You run the risk of having to constantly follow up with clients for payment if you bill in arrears. These unpaid invoices may fall through the cracks in some cases. However, even if changes occur, you can include the total for everything involved with the project on a single invoice.

You run a higher risk of having to issue a refund when using advance billing. This can occur when a client cancels a job before it is completed or when the job is completed for less than the original quote.
Refunds are much more difficult to obtain when billing in arrears because payment is not received until completion.

Consider these distinctions as well as the nature of the services you provide when deciding on the best billing method. Generally, advance billing is preferable for recurring clients with repeat projects, whereas billing in arrears is preferable for one-time projects that may change. You could even start with billing in arrears for the first payment, then switch to advance payment for subsequent projects. This could be an important part of developing client relationships.

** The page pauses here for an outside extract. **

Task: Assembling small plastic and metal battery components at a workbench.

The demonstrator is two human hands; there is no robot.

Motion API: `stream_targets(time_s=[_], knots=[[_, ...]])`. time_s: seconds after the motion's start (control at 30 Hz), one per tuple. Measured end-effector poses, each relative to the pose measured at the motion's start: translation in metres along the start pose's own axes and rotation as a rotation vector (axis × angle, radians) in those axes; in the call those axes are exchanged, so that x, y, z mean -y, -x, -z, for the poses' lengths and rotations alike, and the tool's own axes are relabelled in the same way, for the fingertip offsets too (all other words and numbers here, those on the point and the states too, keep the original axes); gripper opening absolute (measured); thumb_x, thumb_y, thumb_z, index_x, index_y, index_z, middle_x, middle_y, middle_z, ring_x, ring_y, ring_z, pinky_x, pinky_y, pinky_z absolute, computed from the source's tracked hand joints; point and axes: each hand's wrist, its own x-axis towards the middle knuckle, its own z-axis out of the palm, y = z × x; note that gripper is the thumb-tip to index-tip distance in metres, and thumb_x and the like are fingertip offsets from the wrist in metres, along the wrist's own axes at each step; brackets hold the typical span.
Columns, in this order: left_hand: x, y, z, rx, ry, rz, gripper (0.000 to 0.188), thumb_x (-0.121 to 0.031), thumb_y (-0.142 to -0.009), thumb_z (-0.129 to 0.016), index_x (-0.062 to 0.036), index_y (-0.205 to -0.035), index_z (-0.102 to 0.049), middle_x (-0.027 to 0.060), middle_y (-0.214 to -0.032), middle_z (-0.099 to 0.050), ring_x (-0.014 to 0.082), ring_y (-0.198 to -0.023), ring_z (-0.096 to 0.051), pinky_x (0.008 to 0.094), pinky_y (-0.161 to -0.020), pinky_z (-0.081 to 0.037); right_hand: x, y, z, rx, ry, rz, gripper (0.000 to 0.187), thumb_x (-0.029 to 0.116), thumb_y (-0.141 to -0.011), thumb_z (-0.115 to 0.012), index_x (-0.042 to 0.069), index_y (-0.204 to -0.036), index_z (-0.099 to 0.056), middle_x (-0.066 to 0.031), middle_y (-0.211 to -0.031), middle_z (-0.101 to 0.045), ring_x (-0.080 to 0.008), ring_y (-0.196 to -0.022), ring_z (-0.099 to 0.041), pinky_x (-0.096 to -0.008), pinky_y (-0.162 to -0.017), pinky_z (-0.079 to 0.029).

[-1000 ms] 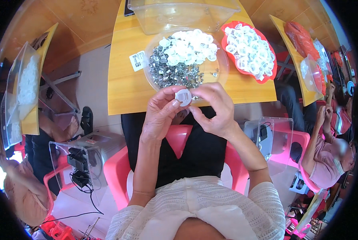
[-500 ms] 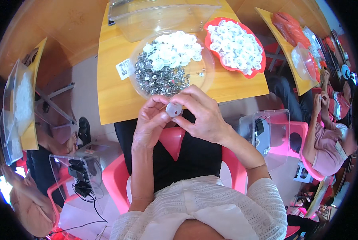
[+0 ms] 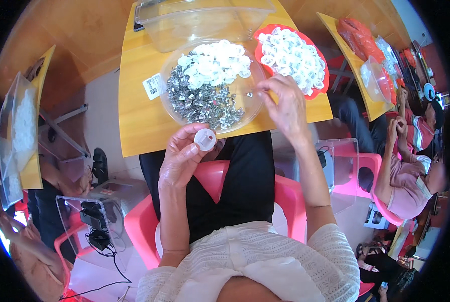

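The left hand (image 3: pixel 180 157) pinches a white round plastic piece (image 3: pixel 205 140) between thumb and fingers at the worktop's (image 3: pixel 134 118) front edge, the piece's face turned up. Its forearm rises nearly straight from below, fingers pointing inward to the right.

The right hand (image 3: pixel 289 105) is well apart from the left, reaching over the front right part of the worktop, wrist bent and fingers curled leftward. Its thumb and index tips are close together above the right rim of a clear round tray (image 3: pixel 259 105), just beside a small metal bit (image 3: pixel 249 94); I cannot tell whether they grip anything.

In the tray, white discs (image 3: pixel 215 63) lie toward the far edge, metal parts (image 3: pixel 200 100) toward the front. Along the right edge, a red tray (image 3: pixel 326 83) holds white pieces (image 3: pixel 293 58).
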Motion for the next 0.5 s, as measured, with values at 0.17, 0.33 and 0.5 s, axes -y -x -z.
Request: stream_targets(time_s=[0.17, 0.33, 0.5], knots=[[0.003, 0.0, 0.001, 0.045, 0.038, 0.005, 0.044, -0.015, -0.072, -0.074, -0.0016, -0.11, -0.056, 0.0108, -0.103, -0.062, 0.0195, -0.099, -0.059, 0.0347, -0.089, -0.047, -0.007, -0.001, -0.016, 0.087, 0.242, 0.031, 0.006, 0.003, -0.067, -0.066, 0.004, -0.072, -0.063, -0.0066, -0.072, -0.057, -0.0259, -0.077, -0.053, -0.0365, -0.067, -0.046], [0.001, 0.005, 0.002, 0.031, 0.05, -0.013, 0.044, -0.015, -0.072, -0.074, -0.0012, -0.11, -0.056, 0.0119, -0.104, -0.062, 0.0205, -0.097, -0.06, 0.0344, -0.088, -0.049, -0.011, -0.008, -0.035, 0.154, 0.396, 0.058, 0.003, 0.005, -0.066, -0.066, 0.007, -0.068, -0.064, -0.0061, -0.072, -0.057, -0.0248, -0.078, -0.053, -0.0374, -0.067, -0.044], [-0.002, 0.007, 0.007, 0.065, 0.084, -0.025, 0.044, -0.014, -0.072, -0.074, -0.0019, -0.11, -0.056, 0.0138, -0.102, -0.062, 0.0218, -0.087, -0.063, 0.03, -0.076, -0.053, -0.008, -0.013, -0.045, 0.236, 0.587, 0.073, 0.001, 0.009, -0.066, -0.064, 0.009, -0.067, -0.065, -0.0047, -0.073, -0.058, -0.0234, -0.084, -0.051, -0.0374, -0.07, -0.04]])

How to account for advance payments

The accounting process differs depending on whether you are making or receiving advance payment. We'll go over both scenarios in more detail below.

When you receive an advance payment from a client

When you receive a client advance payment through an online payment gateway India, you will record it as a liability. To accomplish this, debit the cash account and credit the liability account. Then, when the job is finished or the goods are delivered, you will complete the revenue recognition process. By debiting the liability account and crediting the revenue account, this is accomplished.

On the balance sheet, unearned income is recorded. Once the goods or services are delivered, the amount can be recorded on the income statement as earned revenue.

When you make an advance payment to a supplier

Advance payments to suppliers are recorded on the balance sheet as a prepaid expense if your company uses the accrual accounting method.